## [Available data]

Segment Open

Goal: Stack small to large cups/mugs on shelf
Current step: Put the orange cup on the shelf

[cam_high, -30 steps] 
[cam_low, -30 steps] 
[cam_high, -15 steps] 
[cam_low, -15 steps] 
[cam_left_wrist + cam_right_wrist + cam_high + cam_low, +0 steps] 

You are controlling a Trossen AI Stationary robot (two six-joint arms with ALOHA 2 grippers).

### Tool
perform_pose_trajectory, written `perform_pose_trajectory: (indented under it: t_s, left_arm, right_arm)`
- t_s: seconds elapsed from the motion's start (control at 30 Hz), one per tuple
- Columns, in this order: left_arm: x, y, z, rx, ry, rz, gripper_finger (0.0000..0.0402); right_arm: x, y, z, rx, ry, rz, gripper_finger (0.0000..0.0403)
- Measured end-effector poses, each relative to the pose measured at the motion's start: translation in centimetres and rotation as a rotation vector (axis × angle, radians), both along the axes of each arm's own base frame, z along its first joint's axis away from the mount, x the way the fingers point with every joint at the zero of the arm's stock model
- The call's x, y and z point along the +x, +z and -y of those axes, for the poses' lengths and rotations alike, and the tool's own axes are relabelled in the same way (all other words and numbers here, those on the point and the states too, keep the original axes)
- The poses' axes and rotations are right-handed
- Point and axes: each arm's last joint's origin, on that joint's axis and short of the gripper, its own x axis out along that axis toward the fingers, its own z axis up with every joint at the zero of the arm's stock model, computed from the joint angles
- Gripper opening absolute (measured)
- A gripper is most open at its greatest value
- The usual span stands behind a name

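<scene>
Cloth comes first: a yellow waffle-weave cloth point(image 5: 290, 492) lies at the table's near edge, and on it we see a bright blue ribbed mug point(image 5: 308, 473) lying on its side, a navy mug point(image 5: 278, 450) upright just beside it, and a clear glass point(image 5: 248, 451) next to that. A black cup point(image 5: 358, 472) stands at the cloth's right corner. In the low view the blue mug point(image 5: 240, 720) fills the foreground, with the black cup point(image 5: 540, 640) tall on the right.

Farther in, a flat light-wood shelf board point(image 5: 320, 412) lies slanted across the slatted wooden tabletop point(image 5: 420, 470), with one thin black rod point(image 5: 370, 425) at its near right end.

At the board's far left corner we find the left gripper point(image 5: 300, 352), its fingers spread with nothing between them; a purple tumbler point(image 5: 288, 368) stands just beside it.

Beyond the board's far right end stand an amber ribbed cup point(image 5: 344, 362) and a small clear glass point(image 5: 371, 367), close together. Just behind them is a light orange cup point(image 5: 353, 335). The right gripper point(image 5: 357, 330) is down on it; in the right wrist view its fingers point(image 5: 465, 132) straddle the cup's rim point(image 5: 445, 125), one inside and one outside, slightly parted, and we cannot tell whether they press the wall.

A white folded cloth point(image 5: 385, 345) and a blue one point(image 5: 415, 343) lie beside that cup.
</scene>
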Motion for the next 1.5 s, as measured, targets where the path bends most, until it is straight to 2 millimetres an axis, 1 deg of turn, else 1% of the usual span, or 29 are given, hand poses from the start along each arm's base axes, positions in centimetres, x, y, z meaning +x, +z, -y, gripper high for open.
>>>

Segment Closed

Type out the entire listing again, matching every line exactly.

Goal: Stack small to large cups/mugs on shelf
Current step: Put the orange cup on the shelf

[cam_high, -30 steps] 
[cam_low, -30 steps] 
[cam_high, -15 steps] 
[cam_low, -15 steps] 
[cam_left_wrist + cam_right_wrist + cam_high + cam_low, +0 steps] 

You are controlling a Trossen AI Stationary robot (two six-joint arms with ALOHA 2 grippers).

### Tool
perform_pose_trajectory, written `perform_pose_trajectory: (indented under it: t_s, left_arm, right_arm)`
- t_s: seconds elapsed from the motion's start (control at 30 Hz), one per tuple
- Columns, in this order: left_arm: x, y, z, rx, ry, rz, gripper_finger (0.0000..0.0402); right_arm: x, y, z, rx, ry, rz, gripper_finger (0.0000..0.0403)
- Measured end-effector poses, each relative to the pose measured at the motion's start: translation in centimetres and rotation as a rotation vector (axis × angle, radians), both along the axes of each arm's own base frame, z along its first joint's axis away from the mount, x the way the fingers point with every joint at the zero of the arm's stock model
- The call's x, y and z point along the +x, +z and -y of those axes, for the poses' lengths and rotations alike, and the tool's own axes are relabelled in the same way (all other words and numbers here, those on the point and the states too, keep the original axes)
- The poses' axes and rotations are right-handed
- Point and axes: each arm's last joint's origin, on that joint's axis and short of the gripper, its own x axis out along that axis toward the fingers, its own z axis up with every joint at the zero of the arm's stock model, computed from the joint angles
- Gripper opening absolute (measured)
- A gripper is most open at its greatest value
- The usual span stands behind a name

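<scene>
Cloth comes first: a yellow waffle-weave cloth point(image 5: 290, 492) lies at the table's near edge, and on it we see a bright blue ribbed mug point(image 5: 308, 473) lying on its side, a navy mug point(image 5: 278, 450) upright just beside it, and a clear glass point(image 5: 248, 451) next to that. A black cup point(image 5: 358, 472) stands at the cloth's right corner. In the low view the blue mug point(image 5: 240, 720) fills the foreground, with the black cup point(image 5: 540, 640) tall on the right.

Farther in, a flat light-wood shelf board point(image 5: 320, 412) lies slanted across the slatted wooden tabletop point(image 5: 420, 470), with one thin black rod point(image 5: 370, 425) at its near right end.

At the board's far left corner we find the left gripper point(image 5: 300, 352), its fingers spread with nothing between them; a purple tumbler point(image 5: 288, 368) stands just beside it.

Beyond the board's far right end stand an amber ribbed cup point(image 5: 344, 362) and a small clear glass point(image 5: 371, 367), close together. Just behind them is a light orange cup point(image 5: 353, 335). The right gripper point(image 5: 357, 330) is down on it; in the right wrist view its fingers point(image 5: 465, 132) straddle the cup's rim point(image 5: 445, 125), one inside and one outside, slightly parted, and we cannot tell whether they press the wall.

A white folded cloth point(image 5: 385, 345) and a blue one point(image 5: 415, 343) lie beside that cup.
</scene>
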Motion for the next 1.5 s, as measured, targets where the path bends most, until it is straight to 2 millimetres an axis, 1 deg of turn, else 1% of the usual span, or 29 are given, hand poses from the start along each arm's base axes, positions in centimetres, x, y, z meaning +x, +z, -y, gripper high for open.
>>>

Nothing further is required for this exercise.